Harnessing the Power of both worlds

 

Harness the Power of Both Worlds –SQL Engine and Analysis Services

Introduction

The combination of the SQL Engine and Analysis Services is awesome because it lets you harness the power of both worlds: columnstore Indexes in the SQL engine and real-time or relational OLAP (ROLAP) in Analysis Services.

Recently I have done some testing around a much talked about feature of the SQL engine – columnstore indexes. As you can learn in BOL, in SQL Server columnstore indexes store and manage data by using column-based data storage and column-based query processing in-memory. Columnstore indexes work well for data warehousing workloads that primarily perform bulk loads and read-only queries. By using the columnstore index you can achieve up to 10x query performance gains over traditional row-oriented storage, and up to 7x data compression over the uncompressed data size.

A columnstore index is a technology for storing, retrieving and managing data by using a columnar data format, called a columnstore. SQL Server supports both clustered and nonclustered columnstore indexes. Both use the same in-memory columnstore technology, but they do have differences in purpose and in features they support.

Benefits

Columnstore indexes work well for mostly read-only queries that perform analysis on large data sets. Often, these are queries for data warehousing workloads. Columnstore indexes give high performance gains for queries that use full table scans, and are not well-suited for queries that seek into the data, or that search for a particular value.

Columnstore indexes have these benefits:

· Columns often have similar data, which results in high compression rates.

· High compression rates improve query performance by using a smaller in-memory footprint. In turn, query performance can improve because SQL Server can perform more query and data operations in-memory.

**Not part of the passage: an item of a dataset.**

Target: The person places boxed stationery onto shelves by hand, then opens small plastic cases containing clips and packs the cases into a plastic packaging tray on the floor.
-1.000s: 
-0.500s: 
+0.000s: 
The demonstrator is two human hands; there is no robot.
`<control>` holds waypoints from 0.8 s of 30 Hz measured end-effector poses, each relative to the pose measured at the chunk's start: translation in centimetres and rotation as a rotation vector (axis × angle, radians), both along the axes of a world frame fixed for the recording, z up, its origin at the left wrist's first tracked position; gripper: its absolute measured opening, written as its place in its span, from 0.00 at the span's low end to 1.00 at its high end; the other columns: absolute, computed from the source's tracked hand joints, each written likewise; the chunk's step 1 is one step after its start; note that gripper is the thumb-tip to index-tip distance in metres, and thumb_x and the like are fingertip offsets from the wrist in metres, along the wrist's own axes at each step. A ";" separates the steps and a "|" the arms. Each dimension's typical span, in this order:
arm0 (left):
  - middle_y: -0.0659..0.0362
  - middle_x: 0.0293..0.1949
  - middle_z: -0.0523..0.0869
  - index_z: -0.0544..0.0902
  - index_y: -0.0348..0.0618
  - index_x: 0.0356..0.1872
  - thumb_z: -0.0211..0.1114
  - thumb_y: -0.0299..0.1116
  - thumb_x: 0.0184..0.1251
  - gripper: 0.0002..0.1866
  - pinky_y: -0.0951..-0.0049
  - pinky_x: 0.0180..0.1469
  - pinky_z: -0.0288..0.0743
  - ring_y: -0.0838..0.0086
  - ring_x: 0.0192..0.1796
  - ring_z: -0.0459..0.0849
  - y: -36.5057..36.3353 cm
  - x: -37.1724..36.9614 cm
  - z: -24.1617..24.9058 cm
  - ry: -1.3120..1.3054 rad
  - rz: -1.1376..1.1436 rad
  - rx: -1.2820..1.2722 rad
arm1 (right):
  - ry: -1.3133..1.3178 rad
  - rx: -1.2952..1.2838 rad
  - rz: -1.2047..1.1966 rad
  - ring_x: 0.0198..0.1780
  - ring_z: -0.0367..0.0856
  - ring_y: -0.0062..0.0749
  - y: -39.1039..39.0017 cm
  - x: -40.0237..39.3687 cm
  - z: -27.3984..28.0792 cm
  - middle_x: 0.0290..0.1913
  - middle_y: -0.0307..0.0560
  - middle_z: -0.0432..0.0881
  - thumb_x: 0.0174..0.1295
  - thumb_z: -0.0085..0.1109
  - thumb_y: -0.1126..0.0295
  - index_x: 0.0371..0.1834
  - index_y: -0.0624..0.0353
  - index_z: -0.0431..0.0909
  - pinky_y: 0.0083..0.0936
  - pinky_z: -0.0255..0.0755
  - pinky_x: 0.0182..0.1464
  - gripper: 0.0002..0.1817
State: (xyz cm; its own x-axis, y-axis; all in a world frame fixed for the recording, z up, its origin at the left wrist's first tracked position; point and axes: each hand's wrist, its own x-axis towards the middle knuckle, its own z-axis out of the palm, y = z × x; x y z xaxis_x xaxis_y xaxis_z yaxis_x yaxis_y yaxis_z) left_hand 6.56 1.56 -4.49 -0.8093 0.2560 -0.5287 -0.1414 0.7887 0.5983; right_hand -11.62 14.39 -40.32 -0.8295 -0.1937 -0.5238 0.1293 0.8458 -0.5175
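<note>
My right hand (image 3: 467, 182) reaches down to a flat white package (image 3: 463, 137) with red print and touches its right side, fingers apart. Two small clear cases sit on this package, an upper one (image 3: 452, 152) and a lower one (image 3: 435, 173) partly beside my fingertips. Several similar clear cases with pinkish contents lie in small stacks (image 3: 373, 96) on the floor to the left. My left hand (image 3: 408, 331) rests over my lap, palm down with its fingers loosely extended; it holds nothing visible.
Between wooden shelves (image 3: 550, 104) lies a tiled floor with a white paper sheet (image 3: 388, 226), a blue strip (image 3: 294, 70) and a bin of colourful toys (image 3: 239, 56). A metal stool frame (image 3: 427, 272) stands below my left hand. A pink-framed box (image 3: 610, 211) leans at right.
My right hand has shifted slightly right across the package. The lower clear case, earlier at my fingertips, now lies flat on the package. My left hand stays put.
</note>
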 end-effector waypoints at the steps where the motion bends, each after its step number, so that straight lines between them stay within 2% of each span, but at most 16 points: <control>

· A new query execution mechanism called batch-mode execution has been added to SQL Server that reduces CPU usage by a large amount. Batch-mode execution is closely integrated with, and optimized around, the columnstore storage format. Batch-mode execution is sometimes known as vector-based or vectorized execution.

· Queries often select only a few columns from a table, which reduces total I/O from the physical media.

Solution with ROLAP and Columnstore Index

So how can you leverage this new shining star of SQL Server for business intelligence solutions?

I began by combining clustered columnstore indexes with Analysis Services ROLAP feature, enabling my fact tables for ROLAP, and then tested the performance of aggregations. As expected, I got pretty awesome performance with 500 million records.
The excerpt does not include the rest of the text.